EXERCISE: Each line of the material below with the word "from" is to be reported.

*** PROVIDED DATA ***

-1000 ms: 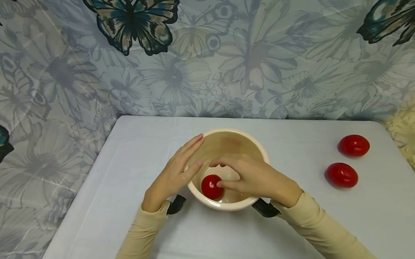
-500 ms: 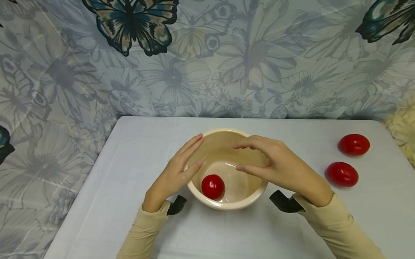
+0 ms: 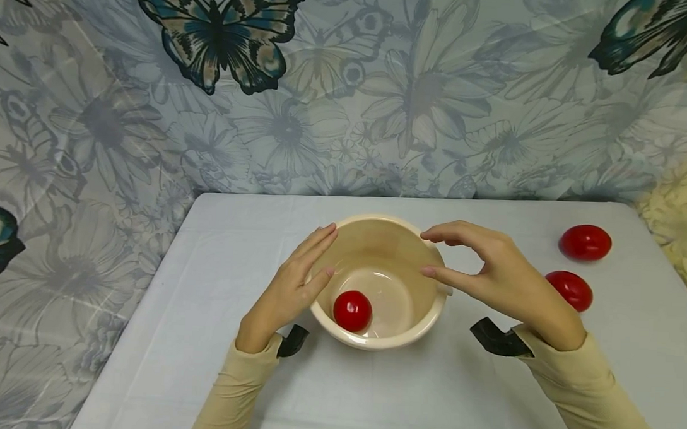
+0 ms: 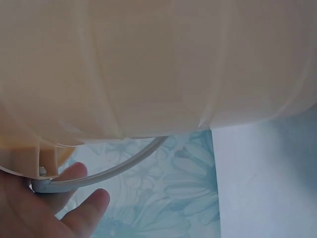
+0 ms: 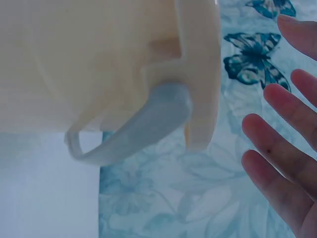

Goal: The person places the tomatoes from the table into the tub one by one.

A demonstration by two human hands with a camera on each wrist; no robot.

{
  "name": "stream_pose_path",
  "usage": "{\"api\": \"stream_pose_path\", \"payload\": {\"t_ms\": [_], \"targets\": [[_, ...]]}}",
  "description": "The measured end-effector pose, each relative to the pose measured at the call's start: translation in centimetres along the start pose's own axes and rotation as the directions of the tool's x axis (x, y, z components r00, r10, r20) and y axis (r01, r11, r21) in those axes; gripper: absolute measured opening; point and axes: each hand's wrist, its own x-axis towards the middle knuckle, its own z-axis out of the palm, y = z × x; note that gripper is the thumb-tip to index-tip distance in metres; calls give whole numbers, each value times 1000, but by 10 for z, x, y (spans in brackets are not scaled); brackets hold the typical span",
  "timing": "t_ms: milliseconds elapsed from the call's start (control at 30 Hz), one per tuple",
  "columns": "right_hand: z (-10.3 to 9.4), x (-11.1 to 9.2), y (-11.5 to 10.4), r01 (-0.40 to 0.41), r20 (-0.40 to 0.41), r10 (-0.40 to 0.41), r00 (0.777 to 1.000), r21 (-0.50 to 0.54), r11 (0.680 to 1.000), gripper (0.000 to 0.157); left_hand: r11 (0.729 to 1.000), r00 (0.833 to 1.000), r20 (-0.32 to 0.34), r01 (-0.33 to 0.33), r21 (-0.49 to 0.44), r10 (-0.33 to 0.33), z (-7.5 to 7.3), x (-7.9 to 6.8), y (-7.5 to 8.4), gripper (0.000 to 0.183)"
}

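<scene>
Touching the bucket (image 3: 375,344) at nine o'clock, the left hand (image 3: 288,288) is straight-fingered; the right hand (image 3: 500,277), half-spread, empty, is near three. Inside, toward seven, the red ball (image 3: 352,311) seems slippery: better grasp its sides.

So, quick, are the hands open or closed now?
Left hand: open, at the rim of the bucket.
Right hand: open, holding nothing.
</scene>
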Motion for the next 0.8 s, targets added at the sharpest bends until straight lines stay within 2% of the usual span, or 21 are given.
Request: {"api": "stream_pose_path", "payload": {"t_ms": [167, 433, 600, 800], "targets": [[-3, -7, 5, -49, -17, 49, 999, -4, 999, 49, 1000, 1000, -4, -1, 7, 1, 0, 0, -1, 54], [-10, -18, 13, -78, -56, 76, 996, -36, 996, 54, 999, 1000, -8, -18, 31, 18, 0, -1, -2, 53], [-15, -29, 17, -137, -80, 135, 988, -19, 990, 52, 998, 999, -10, -32, 58, 33, 0, -1, -1, 52], [-26, -41, 25, -197, -116, 190, 975, -56, 979, 52, 998, 999, -13, -39, 55, 40, 0, -1, -1, 52]]}}
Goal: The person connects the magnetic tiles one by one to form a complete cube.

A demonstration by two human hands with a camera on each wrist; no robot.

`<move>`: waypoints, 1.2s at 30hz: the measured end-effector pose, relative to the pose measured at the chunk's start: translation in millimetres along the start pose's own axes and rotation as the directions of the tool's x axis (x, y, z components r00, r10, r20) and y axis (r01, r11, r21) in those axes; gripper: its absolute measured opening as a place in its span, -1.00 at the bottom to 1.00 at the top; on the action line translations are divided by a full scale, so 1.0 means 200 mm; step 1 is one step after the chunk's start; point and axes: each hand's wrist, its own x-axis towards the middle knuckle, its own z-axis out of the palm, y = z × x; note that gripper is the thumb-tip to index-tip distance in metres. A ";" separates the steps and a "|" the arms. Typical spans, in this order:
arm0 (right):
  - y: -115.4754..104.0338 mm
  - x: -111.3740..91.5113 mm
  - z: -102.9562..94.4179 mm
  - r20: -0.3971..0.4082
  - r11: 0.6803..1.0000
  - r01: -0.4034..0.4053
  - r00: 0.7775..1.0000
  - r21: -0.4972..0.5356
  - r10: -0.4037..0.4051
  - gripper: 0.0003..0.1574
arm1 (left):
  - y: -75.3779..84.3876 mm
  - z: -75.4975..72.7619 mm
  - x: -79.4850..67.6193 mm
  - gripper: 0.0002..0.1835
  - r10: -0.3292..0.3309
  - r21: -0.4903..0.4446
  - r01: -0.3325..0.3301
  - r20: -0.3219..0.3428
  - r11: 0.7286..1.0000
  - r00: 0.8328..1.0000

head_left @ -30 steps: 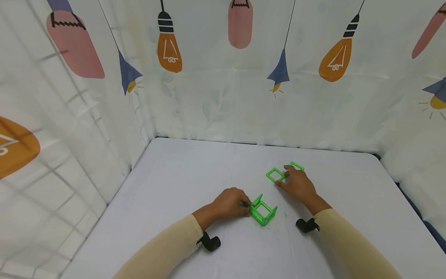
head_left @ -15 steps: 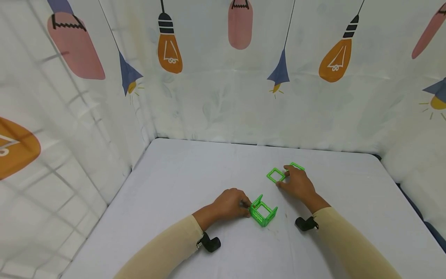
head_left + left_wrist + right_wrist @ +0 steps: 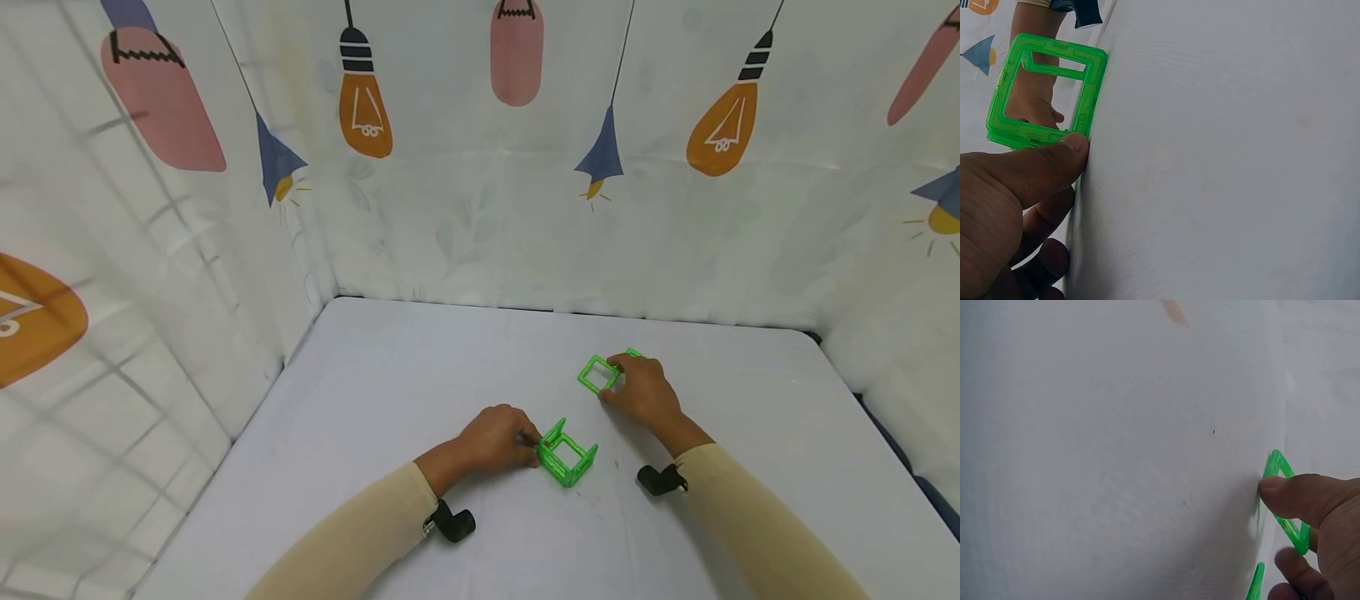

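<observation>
In the head view, my left hand [image 3: 495, 437] holds the left side of a green magnetic-tile structure [image 3: 567, 478], with a flat base and raised square sides. Its thumb presses the lower edge of a see-through square side [image 3: 1088, 94] in the left wrist view. Farther back and to the right, my right hand [image 3: 645, 393] pinches a single green square magnetic tile [image 3: 587, 367] between thumb and fingers. That tile [image 3: 1274, 464] stands tilted in the right wrist view. Behind the right hand, another green tile [image 3: 633, 352] is mostly hidden.
A white cloth covers the table [image 3: 420, 358]. White curtains [image 3: 465, 208] printed with lamps and bulbs close in the back and sides. Both beige sleeves carry small black wrist cameras [image 3: 454, 525].
The right fingers have closed on the near tile, which has shifted slightly right and tipped up. The far tile is now more covered by the hand. My left hand and the structure stay put.
</observation>
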 end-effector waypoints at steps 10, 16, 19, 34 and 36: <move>0.01 -0.03 -0.02 -0.007 0.999 0.040 0.999 0.035 -0.039 -0.40 | 0.01 0.00 0.00 -0.73 -0.002 -0.010 0.002 0.001 1.000 1.000; 0.00 -0.06 -0.04 -0.052 0.997 0.069 0.996 0.034 -0.067 -0.55 | 0.01 -0.01 0.00 -0.73 -0.008 -0.012 0.008 0.007 1.000 1.000; 0.00 -0.08 -0.04 -0.073 0.996 0.083 0.994 0.036 -0.080 -0.58 | 0.01 -0.01 0.00 -0.73 -0.007 -0.008 0.007 0.007 1.000 1.000; -0.06 -0.22 -0.08 -0.121 0.990 0.138 0.984 0.040 -0.133 -0.63 | 0.00 -0.01 0.00 -0.73 -0.011 -0.015 0.011 0.015 1.000 1.000; -0.07 -0.24 -0.09 -0.122 0.989 0.143 0.983 0.039 -0.138 -0.63 | 0.00 -0.01 0.00 -0.73 -0.011 -0.014 0.011 0.017 1.000 1.000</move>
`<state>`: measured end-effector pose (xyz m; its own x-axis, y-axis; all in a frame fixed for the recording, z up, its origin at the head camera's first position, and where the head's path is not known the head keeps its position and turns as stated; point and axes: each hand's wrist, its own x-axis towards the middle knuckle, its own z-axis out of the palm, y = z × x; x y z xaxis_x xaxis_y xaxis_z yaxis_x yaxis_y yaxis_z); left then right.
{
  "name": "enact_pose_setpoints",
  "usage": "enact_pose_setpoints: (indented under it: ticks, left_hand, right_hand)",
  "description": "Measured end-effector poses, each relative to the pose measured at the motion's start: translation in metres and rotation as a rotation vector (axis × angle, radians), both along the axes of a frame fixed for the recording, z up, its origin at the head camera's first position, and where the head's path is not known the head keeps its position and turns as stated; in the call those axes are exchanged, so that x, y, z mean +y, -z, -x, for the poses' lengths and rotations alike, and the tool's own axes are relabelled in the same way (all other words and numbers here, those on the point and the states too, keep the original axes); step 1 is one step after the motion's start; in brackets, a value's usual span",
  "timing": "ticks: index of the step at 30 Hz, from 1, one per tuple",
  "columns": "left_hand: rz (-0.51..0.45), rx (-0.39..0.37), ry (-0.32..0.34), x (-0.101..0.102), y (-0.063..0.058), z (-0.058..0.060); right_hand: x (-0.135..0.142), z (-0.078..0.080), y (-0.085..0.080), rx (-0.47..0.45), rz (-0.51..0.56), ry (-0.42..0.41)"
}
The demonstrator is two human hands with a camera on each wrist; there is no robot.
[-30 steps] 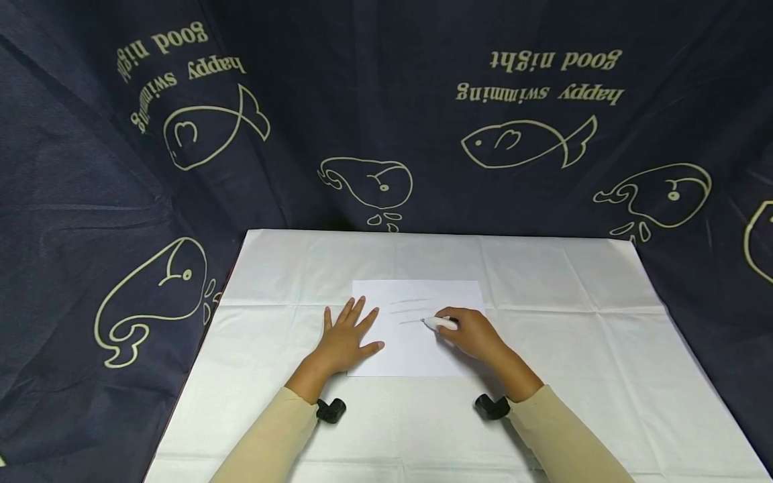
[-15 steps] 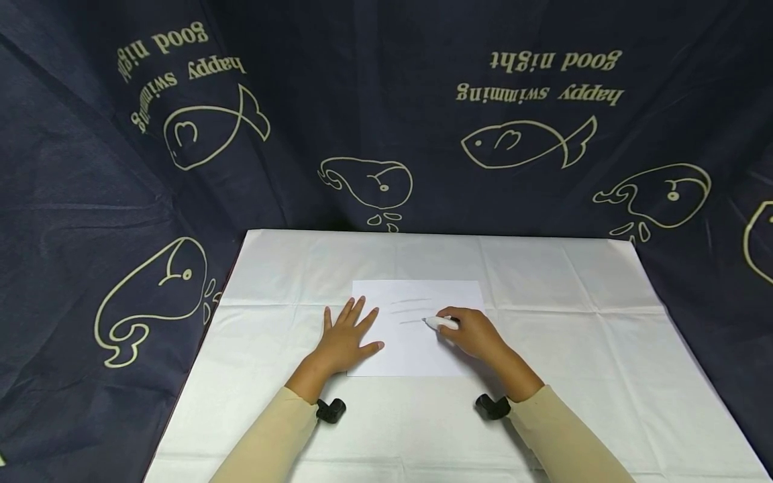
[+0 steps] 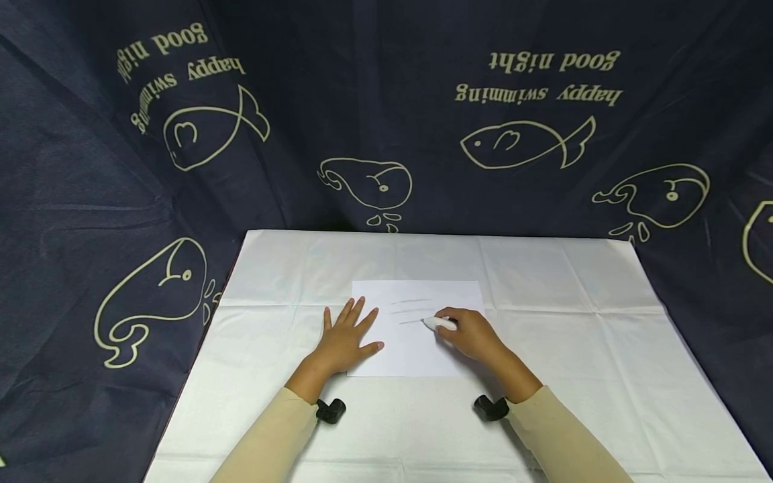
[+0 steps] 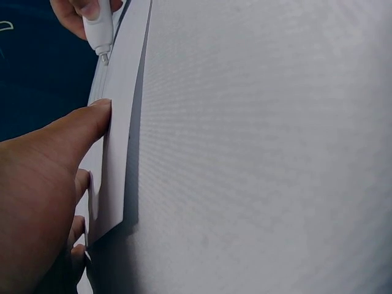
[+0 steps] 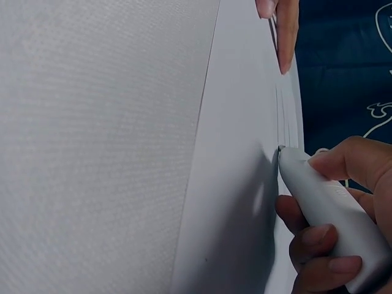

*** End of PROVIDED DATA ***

TASK SOLUTION:
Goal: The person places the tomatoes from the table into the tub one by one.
  "timing": "t_ms: milliseconds elapsed from the call's start (control at 30 Hz), one per tuple",
  "timing": "ticks: index of the step at 30 Hz, from 1, one per tuple",

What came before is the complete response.